▶ **What to produce**
Going down the listing below, print exactly each line from the one with "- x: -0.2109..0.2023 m" up to and including the one with "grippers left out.", and skip the rest.
==============================
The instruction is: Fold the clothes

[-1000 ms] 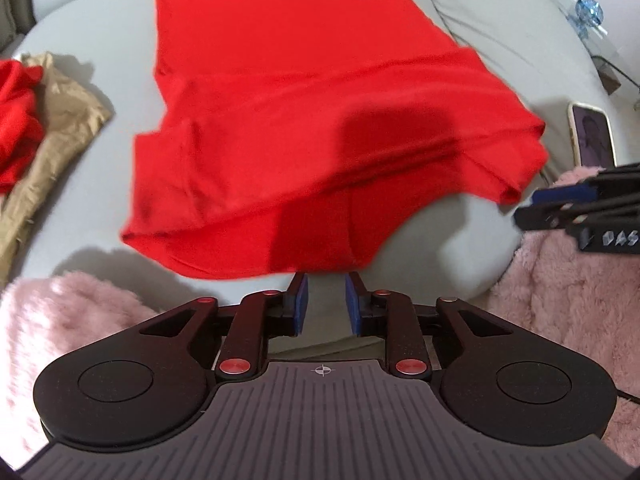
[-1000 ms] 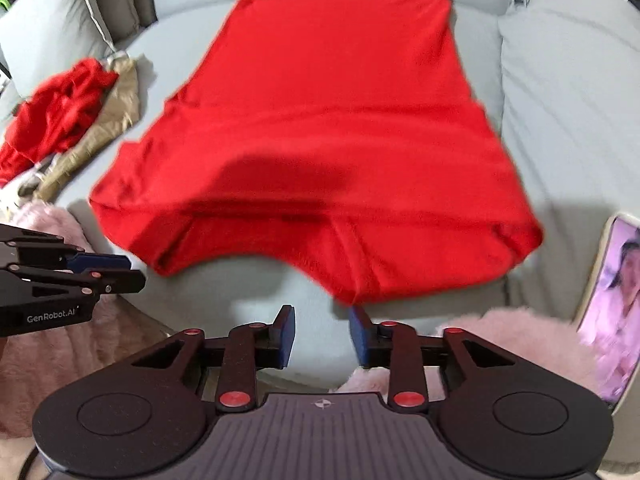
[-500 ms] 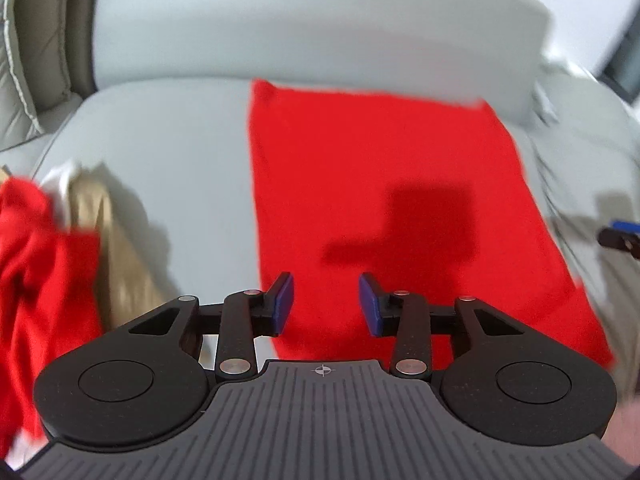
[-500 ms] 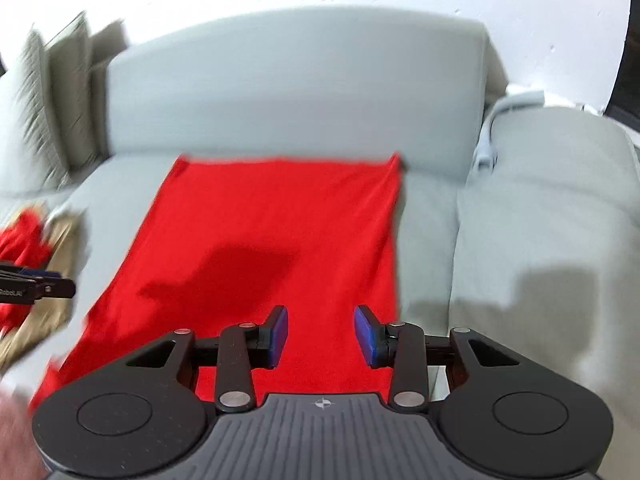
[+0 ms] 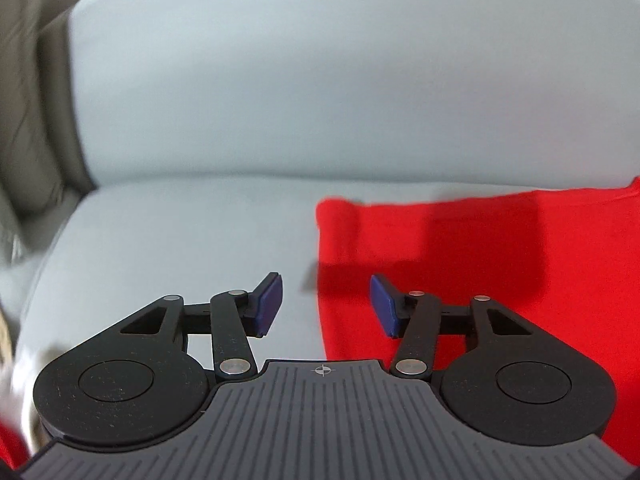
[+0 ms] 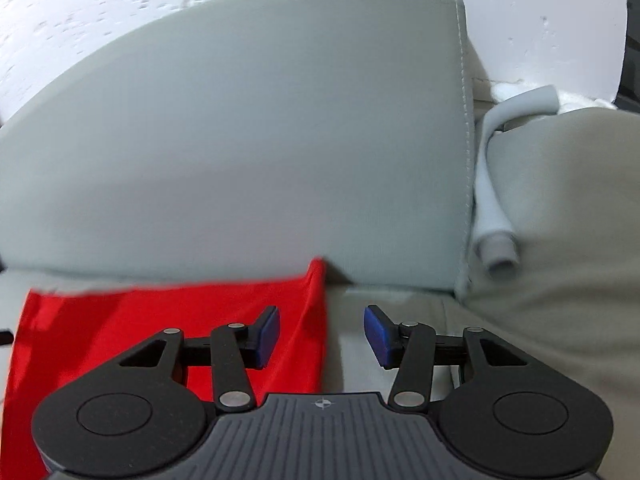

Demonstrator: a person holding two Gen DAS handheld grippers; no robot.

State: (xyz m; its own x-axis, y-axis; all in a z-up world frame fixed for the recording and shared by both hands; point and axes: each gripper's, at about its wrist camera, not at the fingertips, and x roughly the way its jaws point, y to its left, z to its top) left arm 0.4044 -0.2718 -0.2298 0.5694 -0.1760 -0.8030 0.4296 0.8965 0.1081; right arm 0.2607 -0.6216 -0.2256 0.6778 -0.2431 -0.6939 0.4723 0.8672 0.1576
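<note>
A red garment [image 5: 460,264] lies flat on the grey sofa seat, its far edge close to the backrest. In the left wrist view my left gripper [image 5: 325,302] hovers over the garment's far left corner, its jaws opening with nothing pressed between the blue pads [image 5: 269,300]. In the right wrist view the same red garment [image 6: 140,320] fills the lower left, and my right gripper [image 6: 322,334] hangs over its far right corner, jaws also opening and empty. The near part of the garment is hidden behind the gripper bodies.
The grey sofa backrest [image 6: 248,140] rises just beyond the cloth. A grey-brown cushion [image 5: 28,120] stands at the left. A rolled pale grey item [image 6: 492,184] is wedged between the backrest and the neighbouring seat cushion [image 6: 560,260].
Both grippers have swept forward from the garment's near hem to its far corners by the backrest. Their jaws have widened. The pile of clothes, phone and pink rug have left view.
</note>
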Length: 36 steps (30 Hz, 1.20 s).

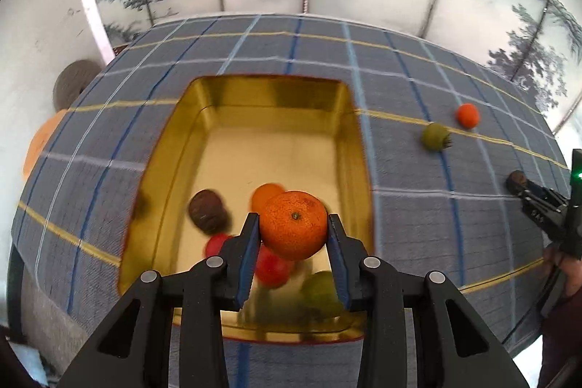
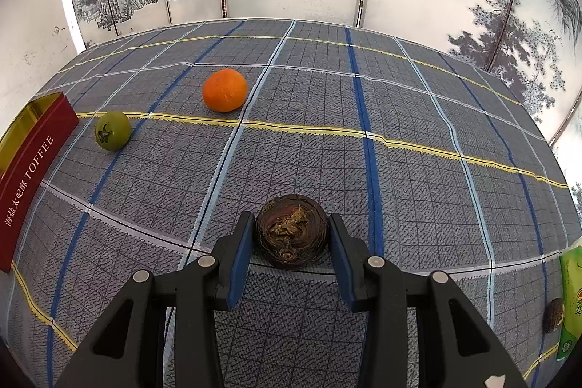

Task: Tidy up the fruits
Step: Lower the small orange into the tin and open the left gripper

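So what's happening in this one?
Fruit is being gathered into a gold tin. The left gripper holds an orange over the tin, where a few fruits already lie. The right gripper brackets a brown fruit on the tablecloth. A green fruit and another orange remain outside.

The rectangular gold metal tin (image 1: 358, 148) has a glossy, mirror-like interior that reflects the fruit lying in it; its outer wall is smooth dark-red lacquer with pale printed lettering. Under the tin, the grey-blue plaid woven tablecloth (image 2: 313, 162) is matt and coarsely textured. Above the tin, the dimpled orange mandarin (image 1: 293, 225) has pitted, faintly shiny peel. Right of the tin: a smooth, waxy small green tomato (image 2: 112, 130), and a dark brown round corm (image 2: 291, 231), rough and fibrous. Both grippers have matt black plastic bodies with blue, rubbery-looking finger pads (image 2: 240, 260).
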### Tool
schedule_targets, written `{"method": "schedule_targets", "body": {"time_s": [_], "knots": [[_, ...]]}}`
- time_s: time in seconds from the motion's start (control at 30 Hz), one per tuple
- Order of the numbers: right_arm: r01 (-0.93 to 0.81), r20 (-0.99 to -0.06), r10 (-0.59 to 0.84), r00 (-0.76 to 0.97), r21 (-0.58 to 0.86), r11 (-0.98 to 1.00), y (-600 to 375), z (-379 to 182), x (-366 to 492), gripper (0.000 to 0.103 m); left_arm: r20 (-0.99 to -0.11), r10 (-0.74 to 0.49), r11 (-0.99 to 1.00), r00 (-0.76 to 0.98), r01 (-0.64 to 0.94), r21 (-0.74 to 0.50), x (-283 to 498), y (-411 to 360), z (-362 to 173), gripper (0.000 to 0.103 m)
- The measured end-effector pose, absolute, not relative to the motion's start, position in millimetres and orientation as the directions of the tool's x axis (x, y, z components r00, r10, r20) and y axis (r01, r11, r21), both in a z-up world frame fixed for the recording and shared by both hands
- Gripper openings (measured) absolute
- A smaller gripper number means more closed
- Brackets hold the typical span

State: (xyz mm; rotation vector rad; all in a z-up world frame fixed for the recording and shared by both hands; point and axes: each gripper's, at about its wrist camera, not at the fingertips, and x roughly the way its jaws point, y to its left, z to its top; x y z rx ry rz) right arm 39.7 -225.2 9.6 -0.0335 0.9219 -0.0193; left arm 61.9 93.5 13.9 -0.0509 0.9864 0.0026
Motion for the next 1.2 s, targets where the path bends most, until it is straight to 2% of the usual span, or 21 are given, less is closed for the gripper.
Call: {"method": "schedule_targets", "body": {"time_s": [0.37, 1.0, 1.2], "knots": [[0.003, -0.796, -0.033, 0.604, -0.039, 0.999, -225.2, 9.8, 39.4, 0.038, -0.856, 0.012, 0.995, 0.517, -0.087, -0.038, 53.4, 121.6, -7.7, 0.037], [0.004, -0.797, -0.035, 0.604, -0.041, 0.999, -224.9, 10.1, 38.3, 0.038, -0.854, 0.019, 0.998, 0.52, -0.067, -0.019, 49.3, 122.5, -11.4, 0.039], [0.005, -0.795, -0.041, 0.605, -0.047, 0.999, -224.9, 10.2, 38.8, 0.038, -0.854, 0.023, 0.997, 0.519, -0.074, -0.018, 48.5, 125.1, -11.7, 0.046]]}}
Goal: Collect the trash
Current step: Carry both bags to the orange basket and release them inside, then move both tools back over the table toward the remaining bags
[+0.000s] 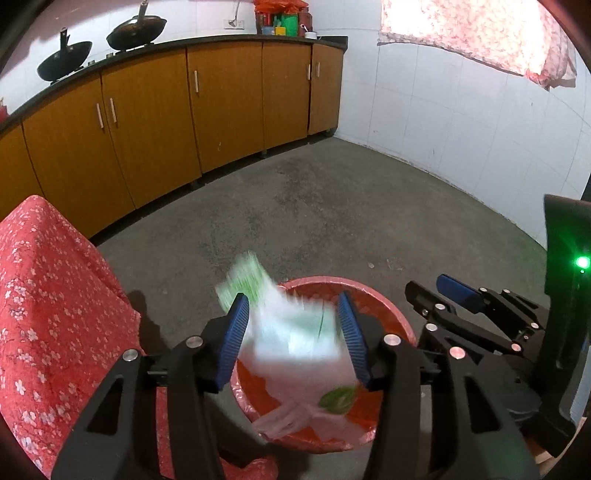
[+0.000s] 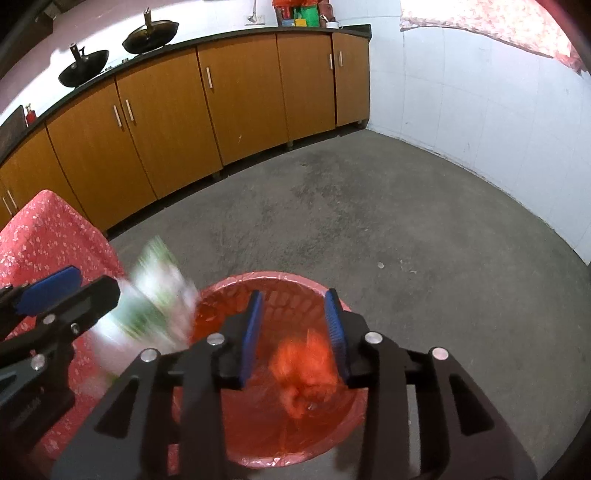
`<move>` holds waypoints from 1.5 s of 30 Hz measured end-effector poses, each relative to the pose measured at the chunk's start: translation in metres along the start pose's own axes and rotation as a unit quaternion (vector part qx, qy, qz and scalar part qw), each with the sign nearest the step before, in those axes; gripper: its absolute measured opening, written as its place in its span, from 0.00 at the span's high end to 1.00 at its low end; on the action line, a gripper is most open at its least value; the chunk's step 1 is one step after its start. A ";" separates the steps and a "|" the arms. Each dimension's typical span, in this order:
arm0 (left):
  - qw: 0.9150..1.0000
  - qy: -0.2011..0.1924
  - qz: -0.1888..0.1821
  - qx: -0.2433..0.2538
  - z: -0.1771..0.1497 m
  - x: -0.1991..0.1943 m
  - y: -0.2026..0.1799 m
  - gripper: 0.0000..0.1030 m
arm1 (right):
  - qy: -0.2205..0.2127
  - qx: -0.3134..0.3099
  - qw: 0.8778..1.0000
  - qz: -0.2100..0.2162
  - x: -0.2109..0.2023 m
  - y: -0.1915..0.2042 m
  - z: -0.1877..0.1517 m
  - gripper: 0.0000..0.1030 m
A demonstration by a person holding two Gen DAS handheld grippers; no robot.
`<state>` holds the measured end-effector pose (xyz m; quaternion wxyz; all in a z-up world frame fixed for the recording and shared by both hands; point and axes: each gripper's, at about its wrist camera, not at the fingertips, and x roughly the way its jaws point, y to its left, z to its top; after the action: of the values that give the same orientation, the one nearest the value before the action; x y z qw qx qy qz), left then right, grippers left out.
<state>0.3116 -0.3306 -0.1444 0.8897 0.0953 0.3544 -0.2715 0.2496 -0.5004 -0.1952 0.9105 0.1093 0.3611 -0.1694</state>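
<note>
A red trash bin (image 1: 391, 317) lined with a red bag stands on the floor below both grippers; it also shows in the right wrist view (image 2: 288, 284). My left gripper (image 1: 293, 314) is open above the bin, and a blurred white and green wrapper (image 1: 291, 332) is between its fingers, apparently loose and falling. The wrapper shows in the right wrist view (image 2: 155, 306) too. My right gripper (image 2: 294, 310) is open over the bin, with a blurred orange crumpled piece (image 2: 306, 369) below its fingers inside the bin. The right gripper also shows in the left wrist view (image 1: 443, 295).
A table with a red flowered cloth (image 1: 48, 314) stands close on the left. Orange kitchen cabinets (image 1: 177, 110) run along the back, with two woks (image 1: 136, 31) on the counter. White tiled wall (image 1: 461, 129) on the right. Grey concrete floor (image 1: 314, 206) lies beyond the bin.
</note>
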 end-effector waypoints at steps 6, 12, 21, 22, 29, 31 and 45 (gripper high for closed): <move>1.000 -0.007 0.008 -0.020 0.005 -0.010 0.010 0.50 | -0.007 -0.004 1.000 -0.005 -0.010 -0.001 -0.001 0.64; 0.998 -0.030 0.020 -0.057 0.011 -0.049 0.036 0.50 | -0.032 -0.022 0.999 0.018 -0.040 0.018 0.007 0.58; 0.985 -0.102 0.087 -0.105 -0.005 -0.164 0.112 0.43 | -0.085 -0.064 0.987 0.120 -0.112 0.116 0.032 0.55; 0.983 -0.108 0.096 -0.112 -0.009 -0.177 0.122 0.42 | -0.088 -0.071 0.984 0.139 -0.123 0.133 0.033 0.55; 0.958 -0.142 0.218 -0.122 -0.063 -0.267 0.198 0.34 | -0.096 -0.118 0.957 0.245 -0.183 0.232 0.020 0.50; 0.949 -0.145 0.253 -0.122 -0.075 -0.283 0.216 0.31 | -0.092 -0.135 0.949 0.269 -0.194 0.260 0.012 0.50; 0.885 -0.143 0.373 -0.239 -0.161 -0.345 0.343 0.26 | -0.017 -0.168 0.927 0.334 -0.199 0.395 -0.028 0.47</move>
<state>0.1999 0.1569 -0.0340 0.9620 -0.0351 0.2161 0.1629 0.2499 -0.0831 -0.0469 0.9254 0.0666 0.3113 0.2058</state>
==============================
▶ **Answer for the task**
  - x: -0.2109..0.2023 m
  - y: -0.1915..0.2042 m
  - z: -0.1877..0.1517 m
  - gripper: 0.0000..0.1030 m
A demonstration by a person holding two Gen DAS handheld grippers; no robot.
`<state>` holds the measured end-effector pose (xyz m; quaternion wxyz; all in a z-up world frame fixed for the recording and shared by both hands; point and axes: each gripper's, at about its wrist camera, not at the fingertips, and x roughly the way its jaws point, y to its left, z to its top; after the action: of the values that give the same orientation, the one nearest the value before the action; x y z qw qx qy qz), left then right, grippers left out.

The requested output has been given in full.